● **WORK ORDER**
From the records below, please repeat exactly the line that has "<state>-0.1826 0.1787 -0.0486", the line that has "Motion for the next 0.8", and every line between them, and nothing else.

** Opening DATASET EXCERPTS block **

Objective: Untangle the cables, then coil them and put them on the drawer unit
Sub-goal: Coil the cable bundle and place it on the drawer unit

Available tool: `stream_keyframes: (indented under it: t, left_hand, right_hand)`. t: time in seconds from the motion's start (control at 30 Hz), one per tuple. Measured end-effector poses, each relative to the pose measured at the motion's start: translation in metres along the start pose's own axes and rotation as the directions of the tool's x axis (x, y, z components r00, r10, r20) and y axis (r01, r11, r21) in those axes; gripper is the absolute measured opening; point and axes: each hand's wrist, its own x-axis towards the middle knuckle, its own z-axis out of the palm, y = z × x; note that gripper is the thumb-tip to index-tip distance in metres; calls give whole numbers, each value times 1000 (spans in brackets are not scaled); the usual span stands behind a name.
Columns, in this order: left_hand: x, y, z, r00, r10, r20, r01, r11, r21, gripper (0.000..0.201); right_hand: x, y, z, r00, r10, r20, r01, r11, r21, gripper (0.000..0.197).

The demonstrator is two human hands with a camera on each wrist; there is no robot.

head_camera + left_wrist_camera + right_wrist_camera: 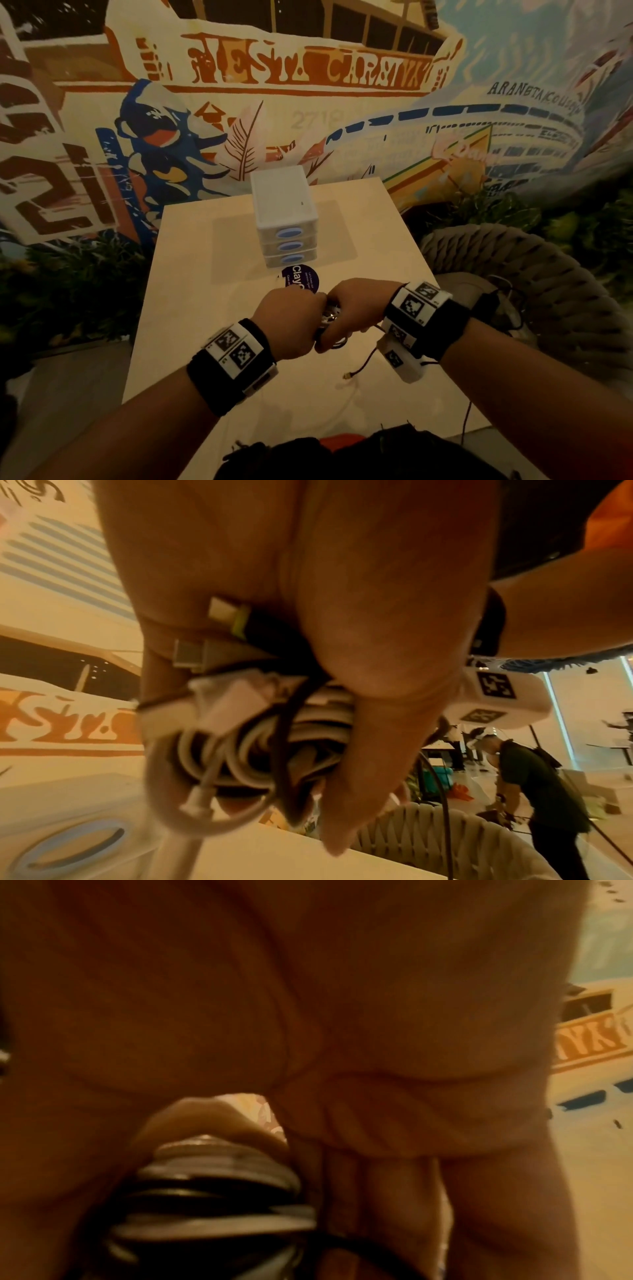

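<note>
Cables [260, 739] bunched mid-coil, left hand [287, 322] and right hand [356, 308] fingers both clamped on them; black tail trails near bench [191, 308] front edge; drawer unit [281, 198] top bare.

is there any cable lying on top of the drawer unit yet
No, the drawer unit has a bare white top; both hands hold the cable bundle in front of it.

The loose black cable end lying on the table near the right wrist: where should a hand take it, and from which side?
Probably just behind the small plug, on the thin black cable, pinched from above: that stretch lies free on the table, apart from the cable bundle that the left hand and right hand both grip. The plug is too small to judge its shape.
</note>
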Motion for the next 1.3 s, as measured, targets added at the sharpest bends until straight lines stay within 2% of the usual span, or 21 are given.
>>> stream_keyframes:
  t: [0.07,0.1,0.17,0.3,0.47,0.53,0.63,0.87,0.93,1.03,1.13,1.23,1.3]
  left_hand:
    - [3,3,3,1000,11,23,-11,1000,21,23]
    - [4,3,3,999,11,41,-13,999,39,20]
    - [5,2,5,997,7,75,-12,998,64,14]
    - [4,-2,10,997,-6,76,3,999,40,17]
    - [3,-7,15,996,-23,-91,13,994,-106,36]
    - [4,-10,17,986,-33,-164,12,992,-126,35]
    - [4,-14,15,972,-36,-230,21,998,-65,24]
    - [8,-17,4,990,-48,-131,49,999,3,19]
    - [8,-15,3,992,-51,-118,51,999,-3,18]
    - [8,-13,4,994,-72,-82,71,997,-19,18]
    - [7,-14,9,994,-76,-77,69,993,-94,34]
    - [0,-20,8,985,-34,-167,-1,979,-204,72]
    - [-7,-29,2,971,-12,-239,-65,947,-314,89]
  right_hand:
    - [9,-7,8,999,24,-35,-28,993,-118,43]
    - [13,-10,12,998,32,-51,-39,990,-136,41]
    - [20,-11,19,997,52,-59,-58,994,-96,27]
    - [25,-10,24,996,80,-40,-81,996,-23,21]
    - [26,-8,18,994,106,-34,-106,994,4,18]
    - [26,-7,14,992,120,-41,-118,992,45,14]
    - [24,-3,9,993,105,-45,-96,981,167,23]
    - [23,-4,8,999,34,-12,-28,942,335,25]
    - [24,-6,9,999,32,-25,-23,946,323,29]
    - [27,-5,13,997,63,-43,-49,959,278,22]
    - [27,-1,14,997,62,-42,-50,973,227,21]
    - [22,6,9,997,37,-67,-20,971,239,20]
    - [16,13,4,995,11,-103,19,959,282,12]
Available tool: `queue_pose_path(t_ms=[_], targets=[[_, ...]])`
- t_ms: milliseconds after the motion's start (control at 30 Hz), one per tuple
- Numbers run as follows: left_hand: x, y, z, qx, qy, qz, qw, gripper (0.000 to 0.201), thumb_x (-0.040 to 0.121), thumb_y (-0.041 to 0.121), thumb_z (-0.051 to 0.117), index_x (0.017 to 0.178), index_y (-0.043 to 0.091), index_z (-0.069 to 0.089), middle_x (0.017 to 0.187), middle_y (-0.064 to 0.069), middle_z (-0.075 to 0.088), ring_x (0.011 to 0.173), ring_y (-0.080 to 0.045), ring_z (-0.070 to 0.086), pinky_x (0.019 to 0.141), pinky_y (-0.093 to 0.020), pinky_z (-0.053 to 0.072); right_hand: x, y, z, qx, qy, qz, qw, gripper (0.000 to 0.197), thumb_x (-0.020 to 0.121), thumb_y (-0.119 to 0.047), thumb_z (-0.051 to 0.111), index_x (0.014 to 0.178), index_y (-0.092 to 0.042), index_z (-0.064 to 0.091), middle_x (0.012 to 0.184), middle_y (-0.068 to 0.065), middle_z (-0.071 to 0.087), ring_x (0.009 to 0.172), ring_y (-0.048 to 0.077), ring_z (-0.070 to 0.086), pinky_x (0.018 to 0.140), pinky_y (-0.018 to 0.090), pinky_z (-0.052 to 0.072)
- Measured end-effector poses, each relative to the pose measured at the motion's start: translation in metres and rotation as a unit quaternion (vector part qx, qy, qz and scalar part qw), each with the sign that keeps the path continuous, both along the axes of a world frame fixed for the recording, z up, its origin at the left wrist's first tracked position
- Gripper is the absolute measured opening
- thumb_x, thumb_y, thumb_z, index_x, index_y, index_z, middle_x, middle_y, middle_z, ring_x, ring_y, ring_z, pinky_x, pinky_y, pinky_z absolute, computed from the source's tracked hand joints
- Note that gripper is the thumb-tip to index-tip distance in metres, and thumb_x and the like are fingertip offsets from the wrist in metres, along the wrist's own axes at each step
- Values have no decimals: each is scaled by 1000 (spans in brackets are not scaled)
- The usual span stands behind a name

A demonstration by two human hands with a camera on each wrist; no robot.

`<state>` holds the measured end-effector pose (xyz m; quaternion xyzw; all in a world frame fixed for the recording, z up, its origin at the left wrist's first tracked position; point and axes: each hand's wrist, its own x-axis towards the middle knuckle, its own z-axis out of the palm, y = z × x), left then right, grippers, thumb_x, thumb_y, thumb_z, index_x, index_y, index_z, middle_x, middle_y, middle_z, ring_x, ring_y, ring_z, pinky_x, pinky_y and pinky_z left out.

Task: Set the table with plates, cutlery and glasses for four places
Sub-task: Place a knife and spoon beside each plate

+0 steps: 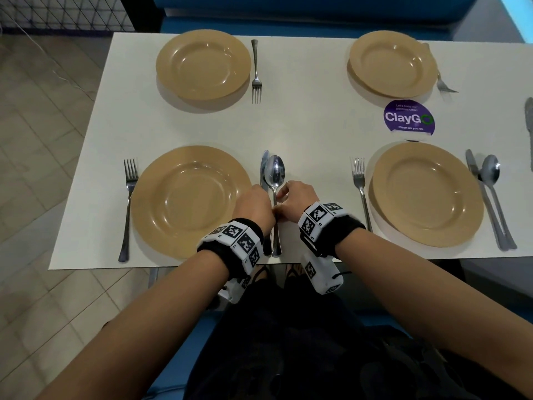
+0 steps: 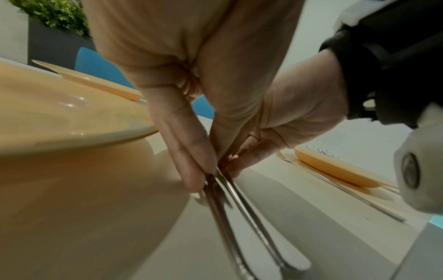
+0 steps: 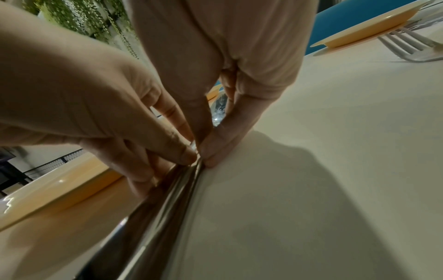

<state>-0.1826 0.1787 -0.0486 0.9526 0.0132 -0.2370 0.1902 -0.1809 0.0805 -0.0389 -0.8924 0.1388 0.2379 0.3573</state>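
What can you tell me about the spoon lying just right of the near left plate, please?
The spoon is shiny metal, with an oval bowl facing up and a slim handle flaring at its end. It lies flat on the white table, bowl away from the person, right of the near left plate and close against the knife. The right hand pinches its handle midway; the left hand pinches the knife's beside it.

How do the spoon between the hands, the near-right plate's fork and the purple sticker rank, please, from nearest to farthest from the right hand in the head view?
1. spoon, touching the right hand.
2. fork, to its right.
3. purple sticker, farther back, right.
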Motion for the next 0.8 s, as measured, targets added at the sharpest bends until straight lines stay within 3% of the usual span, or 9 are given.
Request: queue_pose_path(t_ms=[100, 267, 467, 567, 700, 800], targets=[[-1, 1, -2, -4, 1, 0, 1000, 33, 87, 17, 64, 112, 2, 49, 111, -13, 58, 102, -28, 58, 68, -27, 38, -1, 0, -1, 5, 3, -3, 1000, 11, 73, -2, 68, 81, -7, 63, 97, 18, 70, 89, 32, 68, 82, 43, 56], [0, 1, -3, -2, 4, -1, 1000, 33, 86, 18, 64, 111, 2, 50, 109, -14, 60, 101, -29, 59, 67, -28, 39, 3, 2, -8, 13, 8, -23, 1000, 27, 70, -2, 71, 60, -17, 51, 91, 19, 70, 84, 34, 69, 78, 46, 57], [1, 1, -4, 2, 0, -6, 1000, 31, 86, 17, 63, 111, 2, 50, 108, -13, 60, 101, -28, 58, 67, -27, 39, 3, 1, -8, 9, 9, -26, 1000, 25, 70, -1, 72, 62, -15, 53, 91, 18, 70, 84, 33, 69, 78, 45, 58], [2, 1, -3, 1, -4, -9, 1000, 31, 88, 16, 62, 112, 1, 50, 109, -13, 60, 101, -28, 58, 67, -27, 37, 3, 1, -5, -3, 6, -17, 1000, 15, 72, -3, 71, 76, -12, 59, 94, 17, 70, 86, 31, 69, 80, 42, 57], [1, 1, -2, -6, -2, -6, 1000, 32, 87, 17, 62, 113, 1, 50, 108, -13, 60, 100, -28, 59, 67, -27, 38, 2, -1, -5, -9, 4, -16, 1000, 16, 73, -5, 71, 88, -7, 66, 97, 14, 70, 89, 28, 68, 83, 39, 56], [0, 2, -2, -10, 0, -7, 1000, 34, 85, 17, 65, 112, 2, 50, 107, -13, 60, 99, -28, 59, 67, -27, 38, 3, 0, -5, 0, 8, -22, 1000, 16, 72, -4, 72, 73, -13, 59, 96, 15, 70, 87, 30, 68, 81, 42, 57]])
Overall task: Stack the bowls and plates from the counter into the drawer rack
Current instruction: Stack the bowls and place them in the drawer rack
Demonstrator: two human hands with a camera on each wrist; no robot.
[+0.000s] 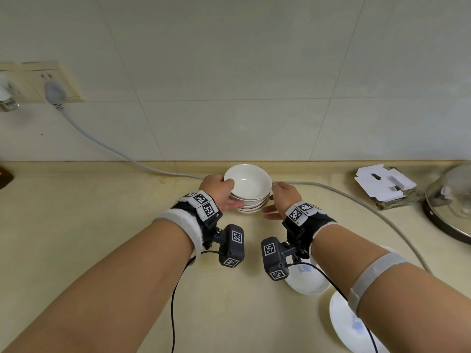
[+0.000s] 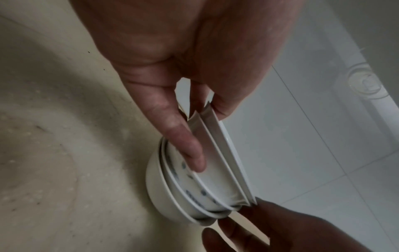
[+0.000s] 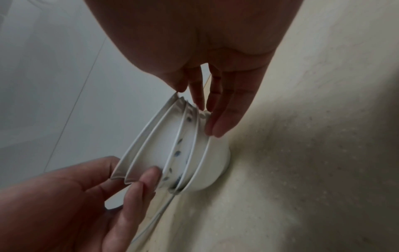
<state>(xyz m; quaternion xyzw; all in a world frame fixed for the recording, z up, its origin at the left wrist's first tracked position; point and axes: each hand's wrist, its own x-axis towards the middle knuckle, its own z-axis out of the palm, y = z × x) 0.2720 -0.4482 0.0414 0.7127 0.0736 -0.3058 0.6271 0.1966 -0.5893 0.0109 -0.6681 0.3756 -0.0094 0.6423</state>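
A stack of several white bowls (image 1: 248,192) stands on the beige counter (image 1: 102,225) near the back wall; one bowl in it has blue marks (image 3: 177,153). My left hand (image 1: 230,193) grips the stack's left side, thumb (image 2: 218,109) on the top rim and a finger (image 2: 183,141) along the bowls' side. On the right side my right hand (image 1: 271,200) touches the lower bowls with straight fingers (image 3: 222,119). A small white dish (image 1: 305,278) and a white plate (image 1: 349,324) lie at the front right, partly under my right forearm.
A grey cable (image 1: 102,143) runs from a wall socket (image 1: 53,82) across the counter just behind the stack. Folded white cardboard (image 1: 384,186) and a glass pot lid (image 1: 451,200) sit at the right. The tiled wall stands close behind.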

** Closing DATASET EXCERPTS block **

● **WRITTEN REPLY**
<state>-0.1826 0.1787 -0.0486 0.9526 0.0132 -0.2370 0.1902 -0.1809 0.0805 -0.0389 -0.8924 0.1388 0.2379 0.3573</state>
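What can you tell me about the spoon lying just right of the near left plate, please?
The spoon is shiny metal, with an oval bowl facing up and a slim handle flaring at its end. It lies flat on the white table, bowl away from the person, right of the near left plate and close against the knife. The right hand pinches its handle midway; the left hand pinches the knife's beside it.

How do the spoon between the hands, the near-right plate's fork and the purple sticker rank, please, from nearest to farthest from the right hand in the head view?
1. spoon, touching the right hand.
2. fork, to its right.
3. purple sticker, farther back, right.
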Motion for the next 0.8 s, as measured, targets added at the sharpest bends until straight lines stay within 3% of the usual span, or 9 are given.

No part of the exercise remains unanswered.